WHAT THE EXERCISE ASKS →
Once you know how many lines below hold "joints", reply with that number and add nothing.

RECORDED INFORMATION →
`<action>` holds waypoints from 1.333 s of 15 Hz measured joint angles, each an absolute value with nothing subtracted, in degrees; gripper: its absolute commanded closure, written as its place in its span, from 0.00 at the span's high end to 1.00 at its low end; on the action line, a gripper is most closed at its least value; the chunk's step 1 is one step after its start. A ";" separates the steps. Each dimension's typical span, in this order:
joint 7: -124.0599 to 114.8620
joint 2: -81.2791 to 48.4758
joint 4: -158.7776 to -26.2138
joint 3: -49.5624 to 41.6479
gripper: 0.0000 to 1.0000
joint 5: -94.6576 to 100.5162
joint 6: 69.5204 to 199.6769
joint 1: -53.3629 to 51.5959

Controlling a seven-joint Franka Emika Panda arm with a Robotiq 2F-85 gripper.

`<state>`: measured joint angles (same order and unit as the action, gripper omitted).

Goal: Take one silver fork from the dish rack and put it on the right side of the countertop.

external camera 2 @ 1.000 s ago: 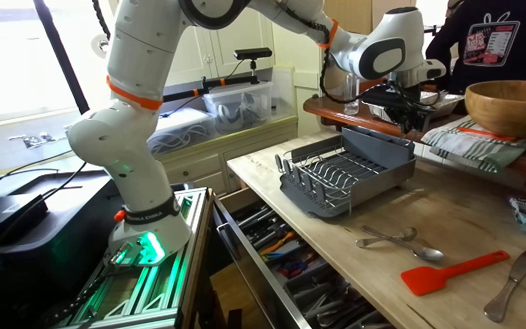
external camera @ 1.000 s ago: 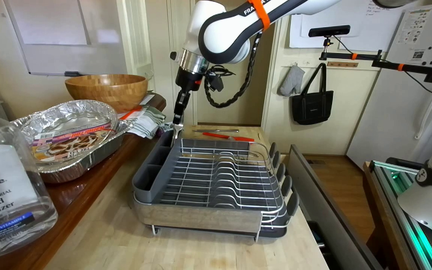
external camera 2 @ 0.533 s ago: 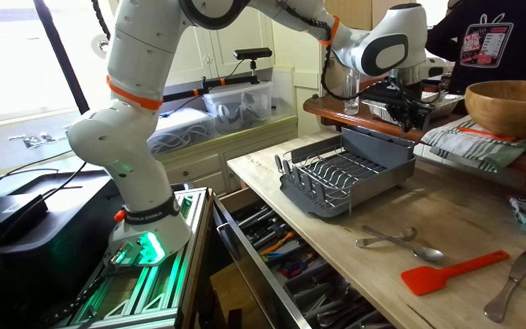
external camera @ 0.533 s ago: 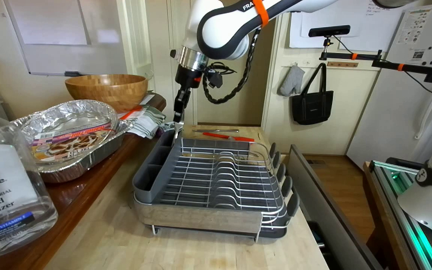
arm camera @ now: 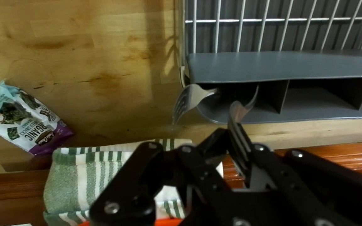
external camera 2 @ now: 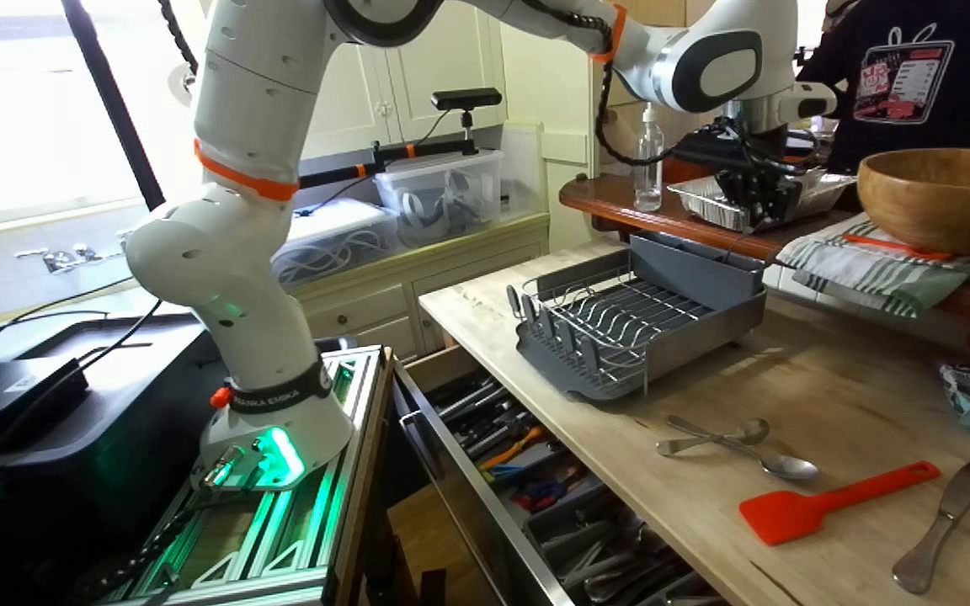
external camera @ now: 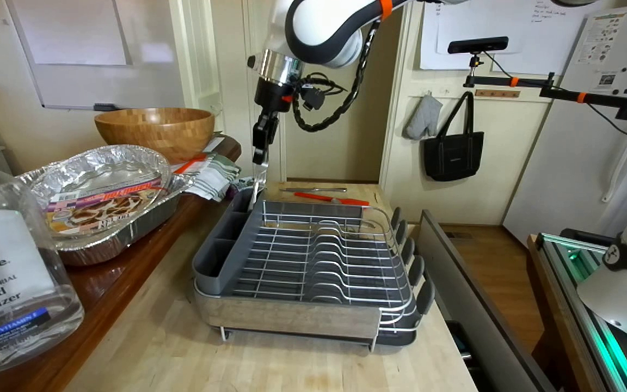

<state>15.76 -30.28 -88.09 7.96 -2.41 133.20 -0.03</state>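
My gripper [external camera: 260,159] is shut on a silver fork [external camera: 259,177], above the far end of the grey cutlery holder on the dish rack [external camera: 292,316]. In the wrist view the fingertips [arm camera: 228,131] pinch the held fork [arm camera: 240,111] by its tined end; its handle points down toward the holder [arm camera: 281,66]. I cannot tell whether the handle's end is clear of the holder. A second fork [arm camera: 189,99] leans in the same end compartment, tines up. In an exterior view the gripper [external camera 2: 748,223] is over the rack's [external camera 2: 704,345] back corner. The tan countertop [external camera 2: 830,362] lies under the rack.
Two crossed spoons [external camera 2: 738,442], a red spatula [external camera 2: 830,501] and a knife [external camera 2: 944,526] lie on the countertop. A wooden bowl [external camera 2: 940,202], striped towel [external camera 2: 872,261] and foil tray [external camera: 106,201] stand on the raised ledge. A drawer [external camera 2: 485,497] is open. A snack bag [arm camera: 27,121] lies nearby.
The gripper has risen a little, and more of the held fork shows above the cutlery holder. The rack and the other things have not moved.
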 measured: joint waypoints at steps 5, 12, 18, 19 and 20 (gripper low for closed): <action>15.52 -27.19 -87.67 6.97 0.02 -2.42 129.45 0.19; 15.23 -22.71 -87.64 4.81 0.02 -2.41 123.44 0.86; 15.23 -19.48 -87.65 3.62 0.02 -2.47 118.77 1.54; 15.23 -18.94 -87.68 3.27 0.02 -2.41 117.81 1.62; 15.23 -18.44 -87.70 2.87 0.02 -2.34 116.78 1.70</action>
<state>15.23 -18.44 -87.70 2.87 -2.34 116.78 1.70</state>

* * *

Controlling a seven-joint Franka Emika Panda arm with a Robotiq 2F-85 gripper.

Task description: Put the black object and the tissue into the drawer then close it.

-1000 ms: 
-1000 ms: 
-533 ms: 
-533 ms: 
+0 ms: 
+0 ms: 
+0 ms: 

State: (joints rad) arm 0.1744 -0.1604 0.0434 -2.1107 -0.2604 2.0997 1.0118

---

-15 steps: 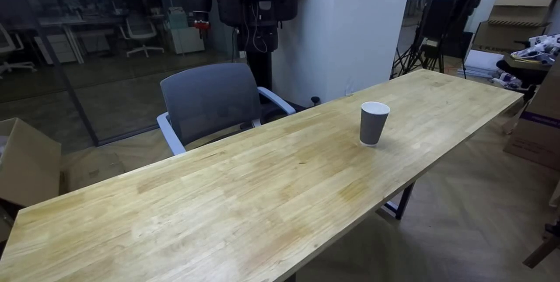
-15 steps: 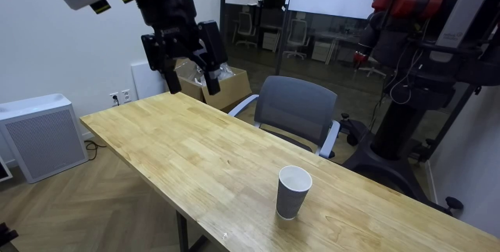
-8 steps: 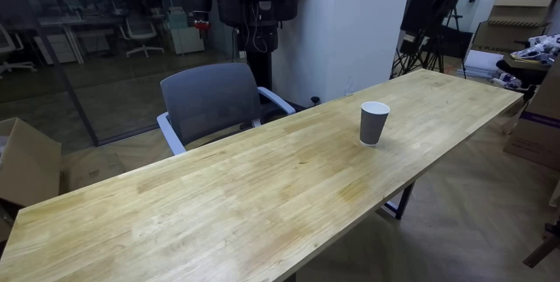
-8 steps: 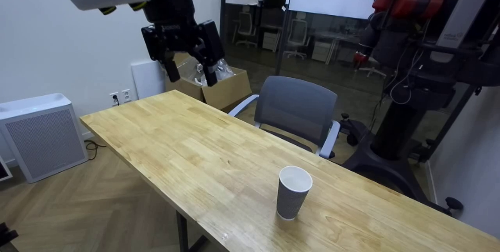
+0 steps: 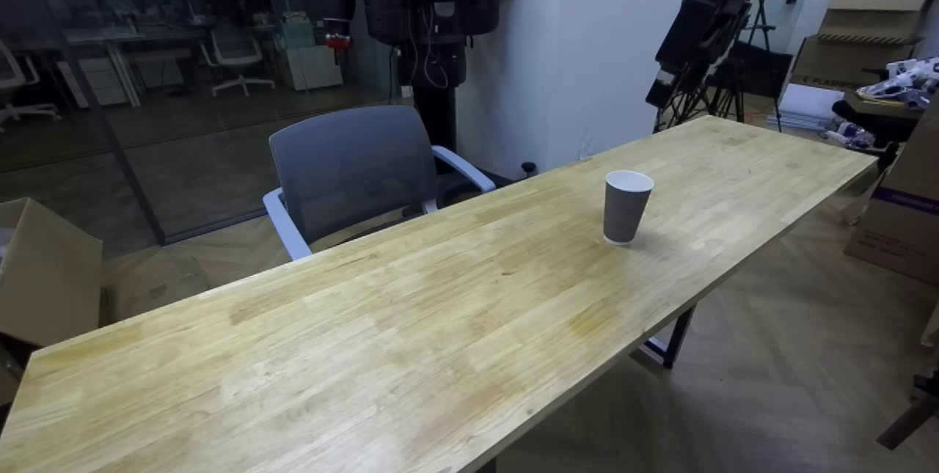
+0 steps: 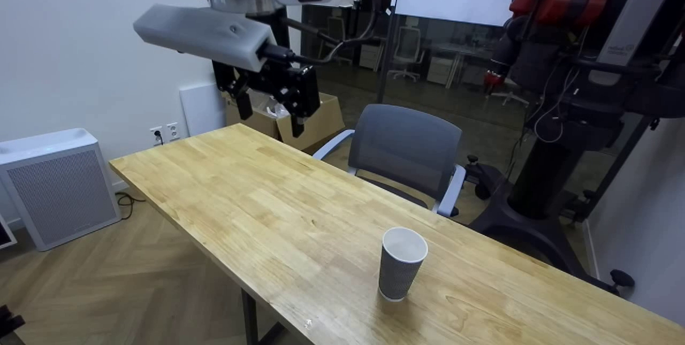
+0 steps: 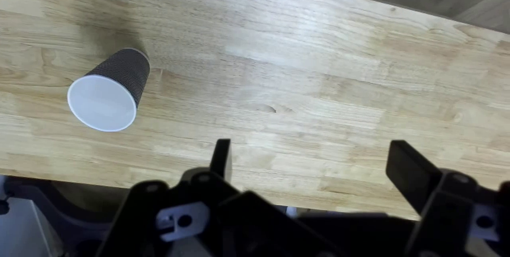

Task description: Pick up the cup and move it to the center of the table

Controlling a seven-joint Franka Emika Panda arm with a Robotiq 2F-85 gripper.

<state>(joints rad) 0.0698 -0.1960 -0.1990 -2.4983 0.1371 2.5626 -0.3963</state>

ANSWER SECTION →
2